The Garth Woodside Mansion (also known as the John Garth House, The Woodside, Woodside Place) is an 1871 "Second Empire" Italianate mansion built by Col. John H. Garth. The Garth Mansion is located in Ralls County in Hannibal, Missouri. The Mansion is a wonderful example of this style. John H. Garth played a significant role in the areas lumber, banking and many others in the Hannibal area. Many consider the Garth Mansion one of the finest examples of this style of architecture. The Garth Woodside Mansion is currently a Bed and Breakfast and restaurant. Approx 85-90% of the furnishings on the second floor are the original pieces used to furnish the home when the mansion's construction was completed in 1871.

==Exterior==
The exterior of the Garth Mansion is made of wood most likely from John Garth's own lumber mills. Only small sections and pieces have been replaced over the years near the base of the building, the second story porch, and near the Western side of the mansion where most of the additions have been placed. The Garth Mansion is a "Painted Lady" home (cite the source of America's Painted Lady's Book)

==Basement==
The Garth Mansion and the Woodside Restaurant feature a sub level basement. The basement is the same size as the first floor. The floor is compacted dirt, with plots of concrete to support the furnaces that were installed. A drop ceiling was once present, but has now been removed. Current use of the basement under the mansion is storage. Current use under the Woodside Restaurant is additional dry storage and wine cellar.
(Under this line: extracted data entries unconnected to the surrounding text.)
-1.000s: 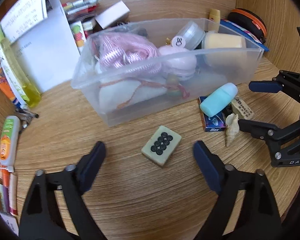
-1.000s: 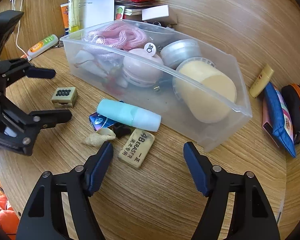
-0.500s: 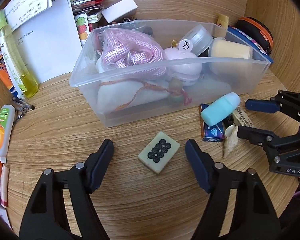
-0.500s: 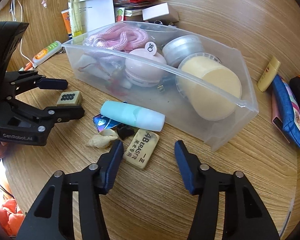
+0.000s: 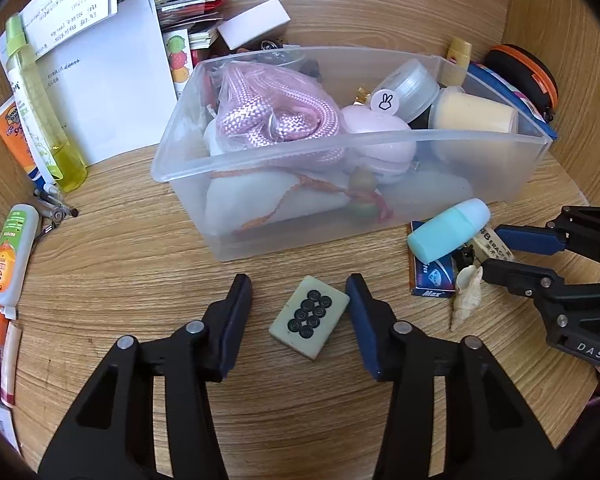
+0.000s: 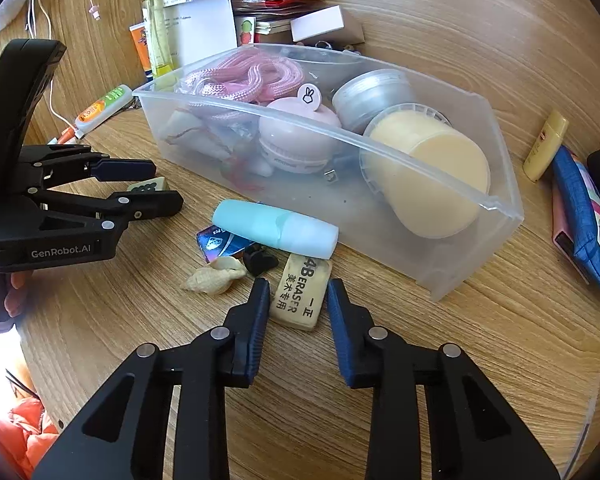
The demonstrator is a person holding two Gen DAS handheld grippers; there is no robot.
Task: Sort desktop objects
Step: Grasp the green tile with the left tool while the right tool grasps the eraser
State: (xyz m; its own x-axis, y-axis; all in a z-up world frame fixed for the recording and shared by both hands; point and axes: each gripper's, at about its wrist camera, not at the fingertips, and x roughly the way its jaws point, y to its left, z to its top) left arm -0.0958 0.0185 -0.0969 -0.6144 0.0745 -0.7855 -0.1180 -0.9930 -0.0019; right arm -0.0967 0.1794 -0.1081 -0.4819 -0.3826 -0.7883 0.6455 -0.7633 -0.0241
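You have set each gripper down over its own loose piece in front of the clear bin [image 5: 352, 148], so both can be lifted in one go. Your left gripper [image 5: 298, 300] straddles the mahjong tile [image 5: 309, 322], which lies flat on the wooden desk [image 5: 140, 264]; its jaws are closing, the right pad at the tile's corner and the left pad still clear of it, so nothing is gripped yet. Your right gripper [image 6: 298, 300] brackets the eraser [image 6: 300, 292] the long way, jaws narrowing with slim gaps on either side, as far as the view shows. The eraser lies just beside the teal tube [image 6: 274, 227], the shell [image 6: 216, 276] and a small black clip [image 6: 260, 262], which is likely why you come at it from the near end. The bin already holds a pink rope [image 5: 276, 116] and tubs, so it looks like the target.
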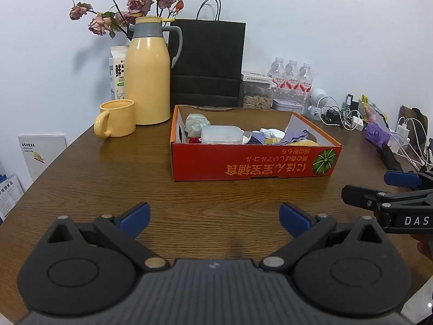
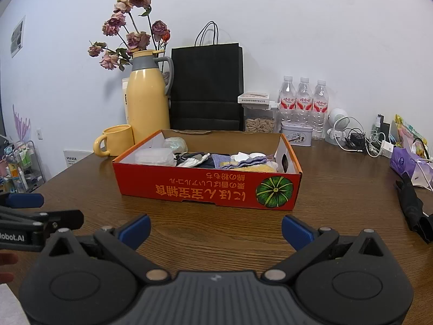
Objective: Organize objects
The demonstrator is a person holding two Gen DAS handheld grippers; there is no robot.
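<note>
Left tongs (image 1: 215, 218) & right tongs (image 2: 215, 228): both wide, empty, above bare worktop (image 1: 108, 184). Box (image 1: 254, 162) w/ mixed items at 12 o'clock. Approach level; clear near wall before descending.

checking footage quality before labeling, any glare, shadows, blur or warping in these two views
Left wrist view: fisheye bends the table edge, dark corners; the thermos shows soft highlights, flowers cast a shadow on the wall. Right wrist view: same bowing; the red box is sharp, the hand at the left edge is blurred.
</note>
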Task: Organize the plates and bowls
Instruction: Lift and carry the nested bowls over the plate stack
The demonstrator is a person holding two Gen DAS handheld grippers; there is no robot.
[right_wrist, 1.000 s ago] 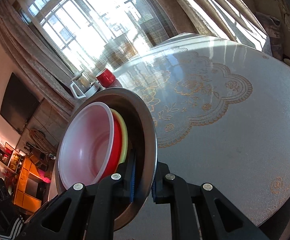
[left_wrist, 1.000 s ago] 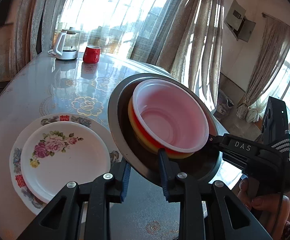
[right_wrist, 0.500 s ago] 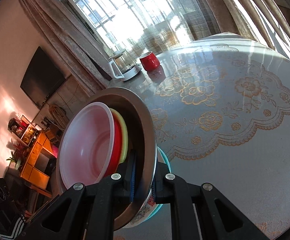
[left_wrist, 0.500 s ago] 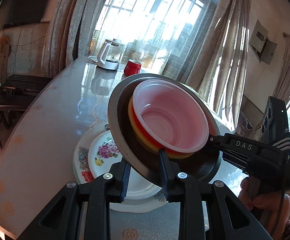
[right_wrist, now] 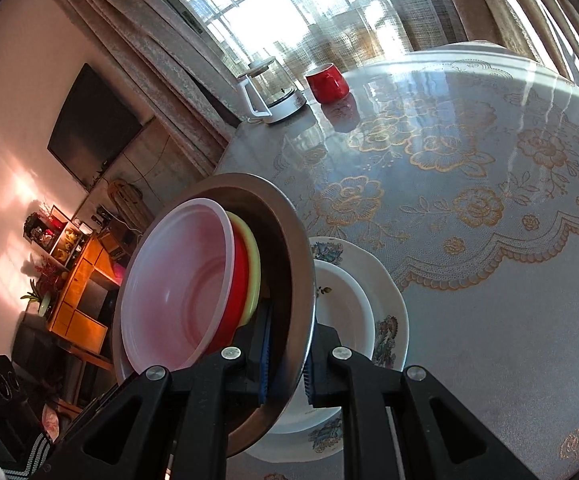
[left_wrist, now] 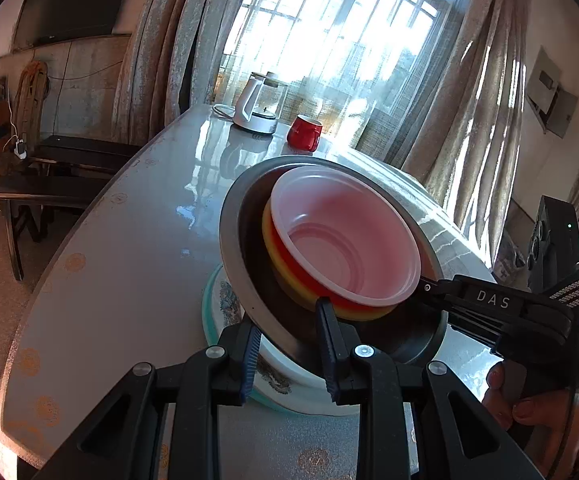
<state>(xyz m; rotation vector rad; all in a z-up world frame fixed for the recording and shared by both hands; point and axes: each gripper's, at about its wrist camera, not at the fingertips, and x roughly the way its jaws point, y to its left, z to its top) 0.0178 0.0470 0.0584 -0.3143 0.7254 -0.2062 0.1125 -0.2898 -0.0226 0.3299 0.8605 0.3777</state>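
Note:
A steel bowl (left_wrist: 245, 280) hangs tilted over the table, with a pale pink bowl (left_wrist: 349, 240), a red bowl (left_wrist: 289, 264) and a yellow bowl (left_wrist: 267, 232) nested inside. My left gripper (left_wrist: 289, 332) is shut on its near rim. My right gripper (right_wrist: 287, 356) is shut on the opposite rim of the steel bowl (right_wrist: 289, 264), and its tip shows in the left wrist view too. Just under the bowl lies a stack of flowered plates (right_wrist: 385, 300), with a small white plate (right_wrist: 341, 312) on top. The bowl hides much of the plates (left_wrist: 289, 396).
A glass kettle (left_wrist: 259, 108) and a red mug (left_wrist: 304, 132) stand at the far end of the patterned table (right_wrist: 489, 320). A dark bench (left_wrist: 49, 184) sits beyond the table's left edge. A hand (left_wrist: 529, 404) grips the right gripper's handle.
Both grippers have carried the bowl stack sideways across the table until it is over the plates. The plates, beside the bowl earlier, now lie mostly beneath it.

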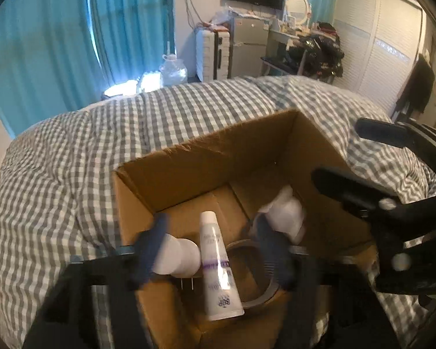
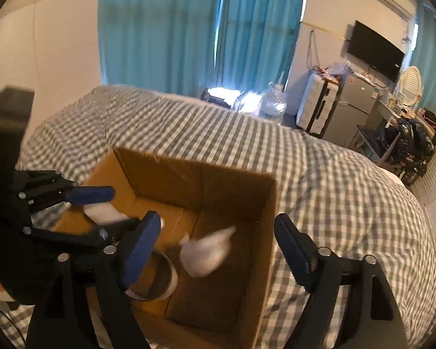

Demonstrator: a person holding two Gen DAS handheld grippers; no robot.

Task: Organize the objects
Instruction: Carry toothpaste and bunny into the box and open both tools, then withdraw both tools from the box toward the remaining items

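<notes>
An open cardboard box (image 1: 206, 157) sits on a grey checked bed; it also shows in the right wrist view (image 2: 235, 183). Inside lie a white tube (image 1: 218, 267), a white charger plug (image 1: 175, 257), a roll of tape (image 1: 255, 273) and a blurred white bottle (image 1: 284, 215). My left gripper (image 1: 212, 250) is open above the box, with the tube and plug between its fingers. My right gripper (image 2: 218, 247) is open over the box; the white bottle (image 2: 206, 250) is blurred below it, apparently falling. The right gripper shows at the right of the left wrist view (image 1: 348, 157).
The checked duvet (image 1: 101, 145) surrounds the box. Beyond the bed are blue curtains (image 1: 72, 35), a water jug (image 1: 173, 69), a white suitcase (image 1: 212, 55), a small fridge (image 1: 248, 46) and a cluttered desk (image 1: 314, 46). White closet doors (image 1: 378, 40) stand at right.
</notes>
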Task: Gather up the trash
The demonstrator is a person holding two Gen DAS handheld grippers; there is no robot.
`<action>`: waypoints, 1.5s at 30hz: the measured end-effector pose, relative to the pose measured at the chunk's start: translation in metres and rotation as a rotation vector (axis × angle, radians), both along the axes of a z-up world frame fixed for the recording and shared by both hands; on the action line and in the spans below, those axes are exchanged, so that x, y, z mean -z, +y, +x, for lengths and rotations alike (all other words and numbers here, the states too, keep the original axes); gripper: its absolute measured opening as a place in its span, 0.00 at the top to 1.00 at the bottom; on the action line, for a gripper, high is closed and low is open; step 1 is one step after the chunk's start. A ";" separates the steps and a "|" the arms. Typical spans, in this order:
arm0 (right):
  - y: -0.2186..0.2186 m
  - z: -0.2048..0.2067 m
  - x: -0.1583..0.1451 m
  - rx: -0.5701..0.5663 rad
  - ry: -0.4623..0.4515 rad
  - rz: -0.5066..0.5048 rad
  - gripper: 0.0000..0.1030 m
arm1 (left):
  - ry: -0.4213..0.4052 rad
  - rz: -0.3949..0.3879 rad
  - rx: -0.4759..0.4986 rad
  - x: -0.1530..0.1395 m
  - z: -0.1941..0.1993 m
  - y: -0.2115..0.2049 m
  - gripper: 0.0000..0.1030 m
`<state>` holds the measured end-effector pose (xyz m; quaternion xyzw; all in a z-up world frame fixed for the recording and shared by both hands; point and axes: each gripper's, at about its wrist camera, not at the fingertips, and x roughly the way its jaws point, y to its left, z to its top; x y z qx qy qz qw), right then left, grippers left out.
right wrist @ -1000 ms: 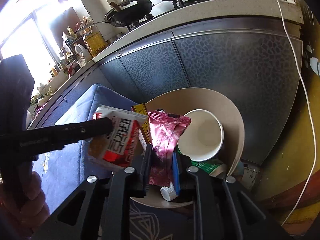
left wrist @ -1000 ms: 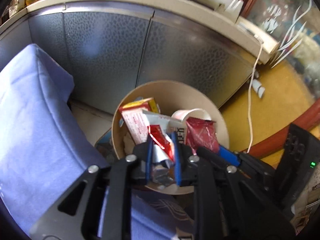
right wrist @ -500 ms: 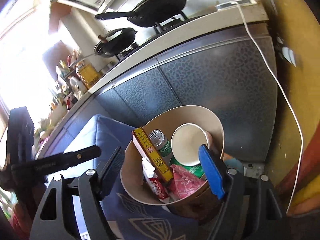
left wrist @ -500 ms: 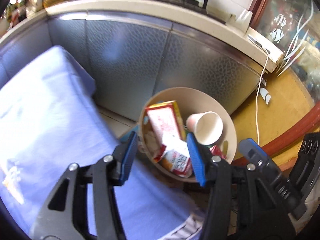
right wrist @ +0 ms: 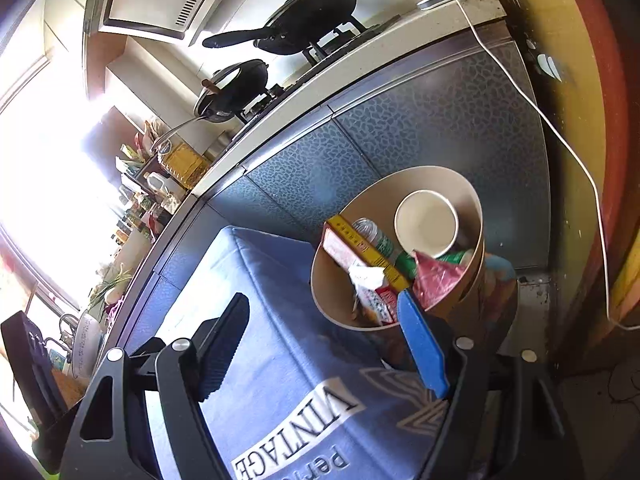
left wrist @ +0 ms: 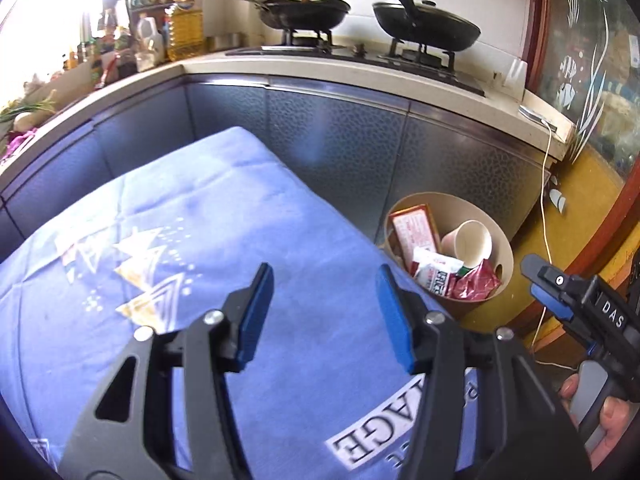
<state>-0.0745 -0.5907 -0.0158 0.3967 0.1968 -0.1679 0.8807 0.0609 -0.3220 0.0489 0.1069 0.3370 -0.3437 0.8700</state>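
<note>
Blue printed tablecloth (left wrist: 192, 240) – we see no trash left on it | our left gripper (left wrist: 324, 312) just opened, nothing between its jaws | right gripper (right wrist: 320, 344) released, empty | tan round bin (left wrist: 505, 248) beside the table holds the wrappers, box, paper cup – collection looks done

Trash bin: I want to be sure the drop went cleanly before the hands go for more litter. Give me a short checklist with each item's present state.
1. Left tool free of trash: ok, its jaws have just been opening and nothing is between them.
2. Right tool free of trash: ok, open and bare.
3. Wrappers inside the trash bin: ok, red wrapper and white packet lie within the rim.
4. Paper cup inside the bin: ok.
5. Bin upright: ok.
6. More litter on the blue cloth: cannot tell, none on the part in view.
</note>
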 end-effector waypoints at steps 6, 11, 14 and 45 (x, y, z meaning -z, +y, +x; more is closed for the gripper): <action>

The basement under the Woodside Restaurant is concrete. Several cisterns (five) were discovered and filled during the construction of the basement of the Woodside Restaurant.

==First floor==
The main floor of the Garth Mansion holds approximately 90% of the original furnishings. It is very fortunate to still contain so many of the original museum quality pieces to grace the mansion. The first floor of the mansion is slightly elevated as the mansion was built halfway on a slight hill. The main entrance of the Garth Mansion, found on the eastern side of the building, is located on a large wraparound veranda up a grand staircase.

==Outbuildings==
Of the six original buildings, only four are still standing. The main house, a houseman's house, one stable barn are still intact. The ice house has been reduced to about 40 percent of its original structure and two additional barns have been demolished for safety concerns. The current barn that is still standing is used for llamas that live in a pasture just beyond the Western side of the Mansion. Other buildings have been built with the purpose of renting them out to travelers. The "Dowager House" was completed in 2002. The Dowager is a 1600 sqft building southwest of the mansion overlooking the largest pond on the current property. Two other cottages have been built with the intention of renting out as well. They are nearly identical and are located west of the main house.

==New construction==
Approximately 20 years after the Garth Mansion was completed, Mrs. Helen K. Garth expanded the square porch to become a true wraparound veranda large enough for many family and friends to enjoy the picturesque view both south and east. When the Garth Mansion was transformed into an operating Bed and Breakfast in 1987 many changes had been made to accommodate overnight guests. Each of the rooms featured a large closet. These closets are now used as restrooms and retrofitted with running water and sewer. The original method of heating the mansion was carbide gas. The original gas pipes now serve as tubing to hold electrical wire. This wire powers the lights that replace the wicks in lamps and light fixtures of which many are original to the house.